■ **Instructions for the task**:
Set out exactly, line by line, the stretch of data below that begins at the line containing "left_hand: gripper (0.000" and ends at the line containing "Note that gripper", with both ends kept.

%%

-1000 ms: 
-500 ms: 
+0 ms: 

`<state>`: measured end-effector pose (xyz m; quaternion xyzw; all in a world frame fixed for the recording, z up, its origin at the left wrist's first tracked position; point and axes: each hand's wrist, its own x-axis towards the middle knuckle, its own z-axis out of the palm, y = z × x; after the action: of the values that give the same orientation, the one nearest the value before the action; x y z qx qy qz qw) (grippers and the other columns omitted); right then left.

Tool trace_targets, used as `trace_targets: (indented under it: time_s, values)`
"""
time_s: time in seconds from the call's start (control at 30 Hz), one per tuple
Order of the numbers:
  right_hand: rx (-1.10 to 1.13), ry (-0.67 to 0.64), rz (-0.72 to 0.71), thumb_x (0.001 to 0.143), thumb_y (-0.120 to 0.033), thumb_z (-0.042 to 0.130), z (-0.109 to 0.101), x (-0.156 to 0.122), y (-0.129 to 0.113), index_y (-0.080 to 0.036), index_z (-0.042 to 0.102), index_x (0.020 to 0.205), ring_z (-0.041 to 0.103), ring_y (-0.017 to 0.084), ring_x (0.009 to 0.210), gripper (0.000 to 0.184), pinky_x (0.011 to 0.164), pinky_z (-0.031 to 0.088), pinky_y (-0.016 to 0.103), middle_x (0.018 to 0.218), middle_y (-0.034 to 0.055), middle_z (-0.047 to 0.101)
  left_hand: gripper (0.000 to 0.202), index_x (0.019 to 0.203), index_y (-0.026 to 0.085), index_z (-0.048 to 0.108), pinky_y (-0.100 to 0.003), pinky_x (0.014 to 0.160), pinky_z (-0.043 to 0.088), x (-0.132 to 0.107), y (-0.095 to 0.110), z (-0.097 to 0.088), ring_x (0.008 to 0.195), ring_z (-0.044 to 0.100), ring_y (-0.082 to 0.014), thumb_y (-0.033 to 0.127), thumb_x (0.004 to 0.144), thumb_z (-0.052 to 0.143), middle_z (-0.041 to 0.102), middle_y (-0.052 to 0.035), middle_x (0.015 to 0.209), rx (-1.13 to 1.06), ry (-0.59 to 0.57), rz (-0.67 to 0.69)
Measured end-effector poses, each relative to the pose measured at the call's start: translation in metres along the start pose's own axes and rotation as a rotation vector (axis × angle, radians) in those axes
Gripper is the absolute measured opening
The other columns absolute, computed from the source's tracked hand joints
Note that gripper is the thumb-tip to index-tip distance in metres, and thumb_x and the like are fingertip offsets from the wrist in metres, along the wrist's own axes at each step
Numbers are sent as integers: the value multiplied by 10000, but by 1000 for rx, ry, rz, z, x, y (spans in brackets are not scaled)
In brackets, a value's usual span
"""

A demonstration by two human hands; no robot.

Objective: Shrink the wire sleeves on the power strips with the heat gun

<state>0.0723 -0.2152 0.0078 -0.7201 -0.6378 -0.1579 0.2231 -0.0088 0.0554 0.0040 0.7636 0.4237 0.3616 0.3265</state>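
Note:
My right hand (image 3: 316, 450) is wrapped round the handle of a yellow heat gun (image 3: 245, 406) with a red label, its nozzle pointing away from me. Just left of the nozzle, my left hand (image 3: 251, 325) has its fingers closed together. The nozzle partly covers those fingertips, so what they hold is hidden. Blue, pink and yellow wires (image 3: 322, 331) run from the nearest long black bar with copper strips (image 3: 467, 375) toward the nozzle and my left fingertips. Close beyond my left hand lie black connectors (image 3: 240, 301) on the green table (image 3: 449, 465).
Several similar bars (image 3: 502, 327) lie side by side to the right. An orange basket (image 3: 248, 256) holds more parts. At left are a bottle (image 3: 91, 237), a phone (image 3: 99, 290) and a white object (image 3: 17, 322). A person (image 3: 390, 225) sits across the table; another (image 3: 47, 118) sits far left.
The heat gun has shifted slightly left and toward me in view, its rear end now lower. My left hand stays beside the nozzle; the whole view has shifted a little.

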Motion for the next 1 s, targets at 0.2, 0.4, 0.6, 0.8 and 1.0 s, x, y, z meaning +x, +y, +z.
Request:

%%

■ **Solution to the problem**:
  left_hand: gripper (0.000 to 0.202), index_x (0.019 to 0.203), index_y (-0.026 to 0.085), index_z (-0.048 to 0.108), pinky_y (-0.100 to 0.003), pinky_x (0.014 to 0.160), pinky_z (-0.043 to 0.088), x (-0.132 to 0.107), y (-0.095 to 0.110), z (-0.097 to 0.088), ring_x (0.008 to 0.195), ring_z (-0.044 to 0.100), ring_y (-0.082 to 0.014), thumb_y (-0.033 to 0.127), thumb_x (0.004 to 0.144), thumb_z (-0.052 to 0.143), middle_z (-0.041 to 0.102), middle_y (-0.052 to 0.035), middle_x (0.015 to 0.209), rx (-1.13 to 1.06), ry (-0.59 to 0.57), rz (-0.67 to 0.69)
Measured end-effector poses, each relative to the pose measured at the call's start: translation in metres along the start pose's own axes and rotation as a rotation vector (axis × angle, radians) in those axes
Gripper is the absolute measured opening
The other columns absolute, computed from the source's tracked hand joints
Note that gripper is the thumb-tip to index-tip distance in metres, and thumb_x and the like are fingertip offsets from the wrist in metres, along the wrist's own axes at each step

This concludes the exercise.